*Brief:*
Only the number is needed. Please count the lines below in which the word "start" occurs.

*Information supplied:*
◆ ◆ ◆

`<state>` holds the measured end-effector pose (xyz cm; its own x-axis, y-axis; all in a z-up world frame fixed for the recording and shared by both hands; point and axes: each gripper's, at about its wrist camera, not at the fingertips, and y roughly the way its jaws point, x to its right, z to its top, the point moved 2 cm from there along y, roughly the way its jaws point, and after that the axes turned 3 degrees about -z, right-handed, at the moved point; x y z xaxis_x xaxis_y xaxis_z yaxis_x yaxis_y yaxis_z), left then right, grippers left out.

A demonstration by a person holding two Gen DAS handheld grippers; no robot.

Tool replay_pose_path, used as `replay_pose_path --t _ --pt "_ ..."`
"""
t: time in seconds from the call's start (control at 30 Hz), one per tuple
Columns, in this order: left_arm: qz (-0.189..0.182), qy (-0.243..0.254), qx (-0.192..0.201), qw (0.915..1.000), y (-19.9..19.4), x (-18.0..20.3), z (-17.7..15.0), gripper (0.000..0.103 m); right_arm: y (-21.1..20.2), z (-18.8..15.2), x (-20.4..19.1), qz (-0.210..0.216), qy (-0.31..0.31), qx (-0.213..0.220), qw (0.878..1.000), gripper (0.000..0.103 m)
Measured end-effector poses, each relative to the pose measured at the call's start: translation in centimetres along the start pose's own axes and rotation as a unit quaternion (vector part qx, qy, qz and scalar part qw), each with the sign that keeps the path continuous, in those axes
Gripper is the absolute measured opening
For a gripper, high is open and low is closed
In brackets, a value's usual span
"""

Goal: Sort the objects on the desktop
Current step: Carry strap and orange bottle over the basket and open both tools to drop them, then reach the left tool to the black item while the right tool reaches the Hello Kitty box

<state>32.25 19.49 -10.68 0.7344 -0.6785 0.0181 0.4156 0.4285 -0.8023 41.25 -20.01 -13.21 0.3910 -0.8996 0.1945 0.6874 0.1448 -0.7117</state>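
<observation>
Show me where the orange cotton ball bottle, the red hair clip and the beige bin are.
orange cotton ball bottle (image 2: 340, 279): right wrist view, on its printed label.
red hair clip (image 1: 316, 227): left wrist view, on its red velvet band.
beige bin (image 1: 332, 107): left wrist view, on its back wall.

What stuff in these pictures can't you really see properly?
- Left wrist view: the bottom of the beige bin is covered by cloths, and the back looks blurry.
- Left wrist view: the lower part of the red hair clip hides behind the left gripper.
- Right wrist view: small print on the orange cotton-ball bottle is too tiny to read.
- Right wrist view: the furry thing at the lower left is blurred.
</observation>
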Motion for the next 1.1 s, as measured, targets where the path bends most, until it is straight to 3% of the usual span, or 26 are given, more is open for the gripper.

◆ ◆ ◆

*Your response:*
2